▶ [What you are asked to do]
Return the data below in full. Keep each character unchanged.

▶ [Information shown]
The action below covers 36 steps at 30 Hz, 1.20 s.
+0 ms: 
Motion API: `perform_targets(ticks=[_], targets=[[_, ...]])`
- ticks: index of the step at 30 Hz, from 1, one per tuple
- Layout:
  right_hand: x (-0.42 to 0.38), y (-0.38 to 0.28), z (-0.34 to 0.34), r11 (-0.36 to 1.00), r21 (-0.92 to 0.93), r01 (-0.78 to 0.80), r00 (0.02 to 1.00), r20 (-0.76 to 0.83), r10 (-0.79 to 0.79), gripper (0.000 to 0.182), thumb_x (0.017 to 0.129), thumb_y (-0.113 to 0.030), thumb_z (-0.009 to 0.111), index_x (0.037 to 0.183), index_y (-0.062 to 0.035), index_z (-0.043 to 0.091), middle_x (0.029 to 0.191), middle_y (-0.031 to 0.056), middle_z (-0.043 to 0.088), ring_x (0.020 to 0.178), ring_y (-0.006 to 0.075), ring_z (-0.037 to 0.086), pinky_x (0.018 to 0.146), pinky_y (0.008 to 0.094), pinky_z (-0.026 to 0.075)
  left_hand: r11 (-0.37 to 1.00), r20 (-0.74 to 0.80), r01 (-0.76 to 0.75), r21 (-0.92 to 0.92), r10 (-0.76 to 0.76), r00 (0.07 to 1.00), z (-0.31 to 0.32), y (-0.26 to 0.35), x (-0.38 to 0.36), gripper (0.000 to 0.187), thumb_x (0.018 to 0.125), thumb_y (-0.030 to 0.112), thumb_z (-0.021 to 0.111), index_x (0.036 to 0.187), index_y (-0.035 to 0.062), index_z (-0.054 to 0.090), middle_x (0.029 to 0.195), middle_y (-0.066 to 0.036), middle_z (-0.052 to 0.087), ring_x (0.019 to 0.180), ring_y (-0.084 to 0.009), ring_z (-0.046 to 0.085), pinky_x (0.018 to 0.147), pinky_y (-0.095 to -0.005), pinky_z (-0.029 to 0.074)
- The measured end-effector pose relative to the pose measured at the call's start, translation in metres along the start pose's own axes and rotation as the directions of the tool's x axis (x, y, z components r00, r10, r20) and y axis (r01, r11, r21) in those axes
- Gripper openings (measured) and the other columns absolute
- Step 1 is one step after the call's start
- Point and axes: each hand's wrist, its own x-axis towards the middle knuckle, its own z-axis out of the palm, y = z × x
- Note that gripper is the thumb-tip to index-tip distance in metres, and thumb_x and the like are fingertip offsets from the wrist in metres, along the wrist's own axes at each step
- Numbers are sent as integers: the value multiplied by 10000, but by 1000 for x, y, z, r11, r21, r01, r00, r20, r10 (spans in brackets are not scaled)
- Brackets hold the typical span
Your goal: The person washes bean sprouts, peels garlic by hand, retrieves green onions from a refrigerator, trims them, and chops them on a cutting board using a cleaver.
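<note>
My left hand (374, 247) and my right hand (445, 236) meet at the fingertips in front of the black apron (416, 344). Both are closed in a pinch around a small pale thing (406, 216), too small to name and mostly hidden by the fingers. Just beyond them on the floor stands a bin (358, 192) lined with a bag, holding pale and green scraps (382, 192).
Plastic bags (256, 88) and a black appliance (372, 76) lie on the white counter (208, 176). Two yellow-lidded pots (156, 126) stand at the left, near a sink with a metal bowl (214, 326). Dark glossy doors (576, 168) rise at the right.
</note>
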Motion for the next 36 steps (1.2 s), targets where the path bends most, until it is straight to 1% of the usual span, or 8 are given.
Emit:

▶ [Answer to this task]
The action below covers 36 steps at 30 Hz, 1.20 s.
+0 ms: 
Motion API: `perform_targets(ticks=[_], targets=[[_, ...]])`
- ticks: index of the step at 30 Hz, from 1, one per tuple
- Layout:
  right_hand: x (-0.42 to 0.38), y (-0.38 to 0.28), z (-0.34 to 0.34), r11 (-0.36 to 1.00), r21 (-0.92 to 0.93), r01 (-0.78 to 0.80), r00 (0.02 to 1.00), r20 (-0.76 to 0.83), r10 (-0.79 to 0.79), gripper (0.000 to 0.182), thumb_x (0.017 to 0.129), thumb_y (-0.113 to 0.030), thumb_z (-0.009 to 0.111), index_x (0.037 to 0.183), index_y (-0.062 to 0.035), index_z (-0.043 to 0.091), middle_x (0.029 to 0.191), middle_y (-0.031 to 0.056), middle_z (-0.043 to 0.088), ring_x (0.020 to 0.178), ring_y (-0.006 to 0.075), ring_z (-0.037 to 0.086), pinky_x (0.018 to 0.146), pinky_y (0.008 to 0.094), pinky_z (-0.026 to 0.075)
  left_hand: r11 (-0.37 to 1.00), r20 (-0.74 to 0.80), r01 (-0.76 to 0.75), r21 (-0.92 to 0.92), r10 (-0.76 to 0.76), r00 (0.07 to 1.00), z (-0.31 to 0.32), y (-0.26 to 0.35), x (-0.38 to 0.36), gripper (0.000 to 0.187), thumb_x (0.018 to 0.125), thumb_y (-0.030 to 0.112), thumb_z (-0.021 to 0.111), index_x (0.036 to 0.187), index_y (-0.035 to 0.062), index_z (-0.054 to 0.090), middle_x (0.029 to 0.195), middle_y (-0.066 to 0.036), middle_z (-0.052 to 0.087), ring_x (0.019 to 0.180), ring_y (-0.084 to 0.009), ring_z (-0.046 to 0.085), pinky_x (0.018 to 0.147), pinky_y (-0.095 to -0.005), pinky_z (-0.029 to 0.074)
- The measured end-effector pose relative to the pose measured at the call's start, translation in metres along the start pose's own axes and rotation as the directions of the tool's x axis (x, y, z components r00, r10, r20) and y axis (r01, r11, r21) in those axes
- Gripper openings (measured) and the other columns absolute
- Step 1 is one step after the call's start
- Point and axes: each hand's wrist, its own x-axis towards the middle knuckle, its own z-axis out of the palm, y = z × x
- Note that gripper is the thumb-tip to index-tip distance in metres, and thumb_x and the like are fingertip offsets from the wrist in metres, along the wrist's own axes at each step
- Numbers are sent as integers: the value multiplied by 10000, but by 1000 for x, y, z, r11, r21, r01, r00, r20, r10 (spans in brackets are not scaled)
- Brackets hold the typical span
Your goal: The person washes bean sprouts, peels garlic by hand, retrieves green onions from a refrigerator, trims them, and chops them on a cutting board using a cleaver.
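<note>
My left hand (374, 247) and my right hand (445, 236) meet at the fingertips in front of the black apron (416, 344). Both are closed in a pinch around a small pale thing (406, 216), too small to name and mostly hidden by the fingers. Just beyond them on the floor stands a bin (358, 192) lined with a bag, holding pale and green scraps (382, 192).
Plastic bags (256, 88) and a black appliance (372, 76) lie on the white counter (208, 176). Two yellow-lidded pots (156, 126) stand at the left, near a sink with a metal bowl (214, 326). Dark glossy doors (576, 168) rise at the right.
</note>
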Motion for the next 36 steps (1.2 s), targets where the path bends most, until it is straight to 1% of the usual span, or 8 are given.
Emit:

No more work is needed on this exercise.